= Beginning of Section =

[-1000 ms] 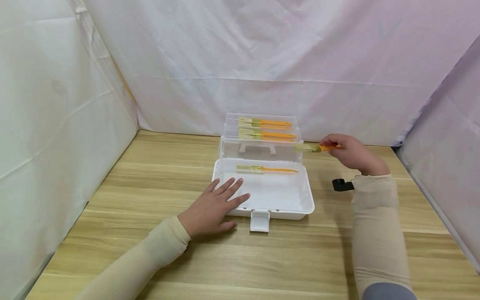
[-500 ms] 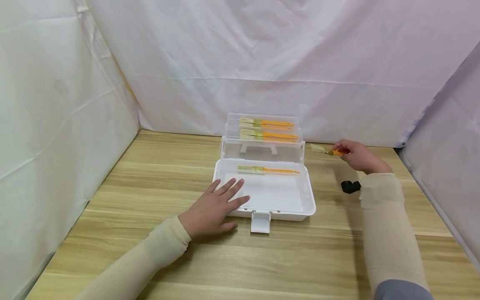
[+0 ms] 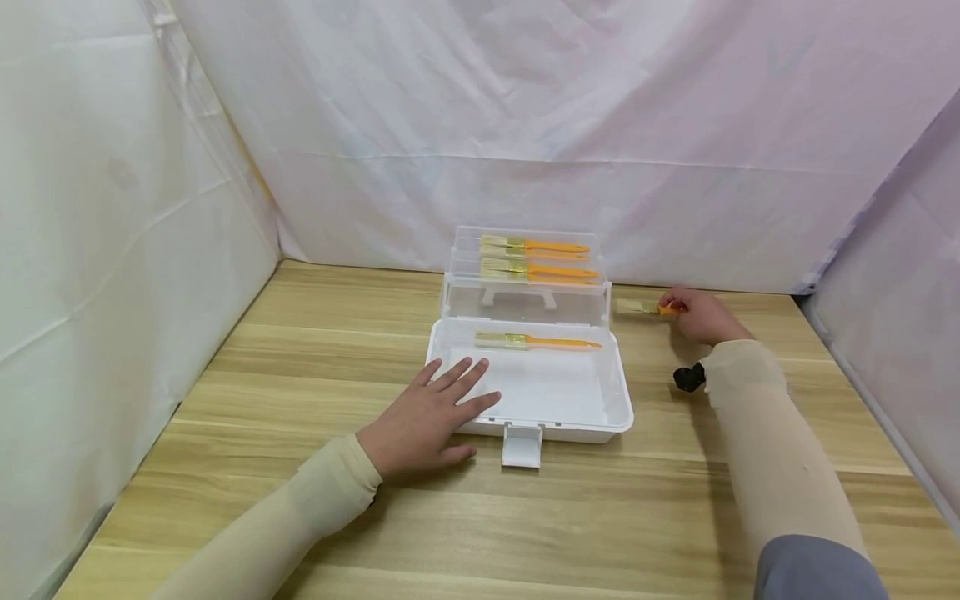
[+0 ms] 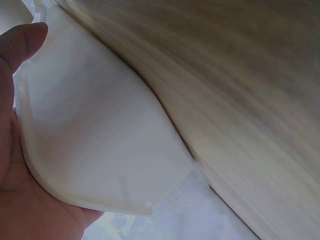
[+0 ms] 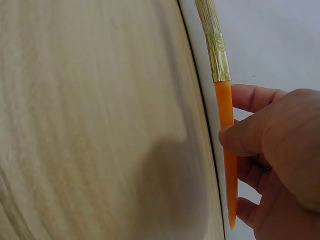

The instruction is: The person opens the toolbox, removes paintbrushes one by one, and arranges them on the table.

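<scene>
A white plastic box (image 3: 551, 387) lies opened on the wooden table, its clear lid folded back. Over the box's front left corner my left hand (image 3: 427, 417) rests with its fingers spread straight; the left wrist view shows the palm against the box's rim (image 4: 37, 180). To the right of the lid my right hand (image 3: 701, 315) pinches a paintbrush (image 5: 226, 110) by its orange handle, thumb on one side and fingers on the other. Its pale bristles (image 3: 632, 307) point left toward the lid. One more paintbrush (image 3: 536, 341) lies in the back of the box.
Several orange-handled paintbrushes (image 3: 540, 269) show in or through the clear lid (image 3: 465, 296) at the back. A white latch (image 3: 521, 446) hangs from the box's front. White cloth (image 3: 525, 108) walls stand behind and at both sides of the table (image 3: 525, 533).
My right hand has moved a little right, away from the lid, and lower with the paintbrush. The brush lies closer to the table. My left hand stays in place.
</scene>
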The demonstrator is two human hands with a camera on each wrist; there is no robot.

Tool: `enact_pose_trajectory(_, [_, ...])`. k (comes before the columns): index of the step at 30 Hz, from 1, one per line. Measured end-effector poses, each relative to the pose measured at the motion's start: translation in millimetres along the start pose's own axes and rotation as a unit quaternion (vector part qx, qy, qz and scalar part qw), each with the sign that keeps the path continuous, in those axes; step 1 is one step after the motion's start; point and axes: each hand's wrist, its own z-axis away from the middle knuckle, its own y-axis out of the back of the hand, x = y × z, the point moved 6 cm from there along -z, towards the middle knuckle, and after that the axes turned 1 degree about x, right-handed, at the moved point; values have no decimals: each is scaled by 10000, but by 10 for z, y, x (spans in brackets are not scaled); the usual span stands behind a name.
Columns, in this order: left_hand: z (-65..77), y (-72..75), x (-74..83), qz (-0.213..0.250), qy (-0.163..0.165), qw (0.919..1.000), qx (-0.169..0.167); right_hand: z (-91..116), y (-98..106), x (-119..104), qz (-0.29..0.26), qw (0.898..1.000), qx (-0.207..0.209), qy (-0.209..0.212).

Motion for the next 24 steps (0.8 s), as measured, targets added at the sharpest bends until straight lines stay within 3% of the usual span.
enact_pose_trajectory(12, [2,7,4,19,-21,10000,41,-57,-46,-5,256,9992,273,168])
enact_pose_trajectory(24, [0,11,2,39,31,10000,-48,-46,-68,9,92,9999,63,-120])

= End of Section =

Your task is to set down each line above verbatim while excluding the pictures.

[-1000 ms] 
[-500 ms] 
[+0 ms] 
[+0 ms] 
[+0 ms] 

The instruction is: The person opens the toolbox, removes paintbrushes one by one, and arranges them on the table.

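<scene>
A white plastic box (image 3: 551, 387) lies opened on the wooden table, its clear lid folded back. Over the box's front left corner my left hand (image 3: 427, 417) rests with its fingers spread straight; the left wrist view shows the palm against the box's rim (image 4: 37, 180). To the right of the lid my right hand (image 3: 701, 315) pinches a paintbrush (image 5: 226, 110) by its orange handle, thumb on one side and fingers on the other. Its pale bristles (image 3: 632, 307) point left toward the lid. One more paintbrush (image 3: 536, 341) lies in the back of the box.
Several orange-handled paintbrushes (image 3: 540, 269) show in or through the clear lid (image 3: 465, 296) at the back. A white latch (image 3: 521, 446) hangs from the box's front. White cloth (image 3: 525, 108) walls stand behind and at both sides of the table (image 3: 525, 533).
My right hand has moved a little right, away from the lid, and lower with the paintbrush. The brush lies closer to the table. My left hand stays in place.
</scene>
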The demonstrator is two human hands with a camera on each wrist; there is no robot.

Tool: `enact_pose_trajectory(_, [_, ...])`. k (comes before the columns): index of the step at 30 Hz, from 1, one per line. Measured end-effector poses, each relative to the pose measured at the motion's start: translation in millimetres along the start pose's own axes and rotation as a unit quaternion (vector part qx, qy, qz and scalar part qw), each with the sign that keeps the path continuous, in those axes; step 1 is one step after the motion's start; point and axes: each hand's wrist, its own z-axis away from the middle knuckle, its own y-axis out of the back of the hand, x = y × z, the point moved 6 cm from there along -z, towards the middle knuckle, and after that the axes turned 1 degree about x, right-handed, at the moved point; values have no decimals: each is scaled by 10000, but by 10 for z, y, x (spans in brackets are not scaled); the usual span stands behind a name.
Columns, in this order: left_hand: z (-65..77), y (-72..75), x (-74..83), qz (-0.213..0.250), qy (-0.163..0.165), qw (0.919..1.000), qx (-0.169..0.167); right_hand: z (-91..116), y (-98..106), x (-119..104), qz (-0.29..0.26), qw (0.898..1.000), qx (-0.207..0.209), qy (-0.209..0.212).

Motion for the next 24 steps (0.8 s), as measured, targets added at the sharpest bends until straight lines stay within 3% of the usual span.
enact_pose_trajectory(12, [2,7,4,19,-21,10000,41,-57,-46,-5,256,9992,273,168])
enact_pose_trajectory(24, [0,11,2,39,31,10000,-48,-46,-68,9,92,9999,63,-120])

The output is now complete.